Goal of the exercise ▸
The expected output is a verbatim reprint of the lines from the beginning of the data that follows through the line that contains "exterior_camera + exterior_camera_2".

Dataset excerpt ▸

---------------

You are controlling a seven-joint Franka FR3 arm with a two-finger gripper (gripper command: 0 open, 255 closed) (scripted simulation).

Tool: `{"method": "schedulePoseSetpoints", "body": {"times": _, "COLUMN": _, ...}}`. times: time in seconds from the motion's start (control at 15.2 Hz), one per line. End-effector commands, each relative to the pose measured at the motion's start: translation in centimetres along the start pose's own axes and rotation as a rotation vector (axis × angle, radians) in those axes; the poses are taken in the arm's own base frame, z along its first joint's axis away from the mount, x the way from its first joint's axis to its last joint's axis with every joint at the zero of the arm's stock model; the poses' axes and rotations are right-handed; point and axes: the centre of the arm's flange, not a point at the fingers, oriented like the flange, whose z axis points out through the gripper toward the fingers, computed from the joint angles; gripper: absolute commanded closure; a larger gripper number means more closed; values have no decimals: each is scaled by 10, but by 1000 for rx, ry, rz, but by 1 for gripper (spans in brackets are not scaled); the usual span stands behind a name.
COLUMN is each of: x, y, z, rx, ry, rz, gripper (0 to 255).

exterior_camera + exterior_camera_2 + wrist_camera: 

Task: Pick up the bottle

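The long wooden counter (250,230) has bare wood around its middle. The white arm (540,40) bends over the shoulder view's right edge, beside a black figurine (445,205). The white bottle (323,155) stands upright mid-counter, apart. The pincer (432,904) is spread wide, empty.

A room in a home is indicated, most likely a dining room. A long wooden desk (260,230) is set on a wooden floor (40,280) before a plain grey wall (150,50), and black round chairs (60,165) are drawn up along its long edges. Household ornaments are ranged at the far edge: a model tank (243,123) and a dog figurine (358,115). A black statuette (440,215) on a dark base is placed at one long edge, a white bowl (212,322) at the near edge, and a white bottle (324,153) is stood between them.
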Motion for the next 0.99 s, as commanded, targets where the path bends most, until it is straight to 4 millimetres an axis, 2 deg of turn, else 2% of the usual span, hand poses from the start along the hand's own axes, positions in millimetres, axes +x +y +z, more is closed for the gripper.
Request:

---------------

Your response ▸
You are controlling a seven-joint Franka FR3 arm with a two-finger gripper (gripper command: 0 open, 255 closed) (scripted simulation).

Tool: `{"method": "schedulePoseSetpoints", "body": {"times": _, "COLUMN": _, ...}}`. times: time in seconds from the motion's start (control at 15.2 Hz), one per line. End-effector commands, each relative to the pose measured at the motion's start: translation in centimetres along the start pose's own axes and rotation as a rotation vector (axis × angle, radians) in those axes; the poses are taken in the arm's own base frame, z along its first joint's axis away from the mount, x the way from its first joint's axis to its last joint's axis with every joint at the zero of the arm's stock model; the poses' axes and rotations are right-handed; point and axes: the centre of the arm's flange, not a point at the fingers, oriented like the flange, whose z axis points out through the gripper toward the fingers, computed from the joint angles; gripper: absolute commanded closure; a larger gripper number means more closed; values have no decimals: each is scaled by 10, but by 1000 for rx, ry, rz, but by 1 for gripper (spans in brackets are not scaled); the usual span stands behind a name.
COLUMN is each of: x, y, z, rx, ry, rz, gripper (0 to 255).

exterior_camera + exterior_camera_2 + wrist_camera: 

Output is finished, and nothing else is required.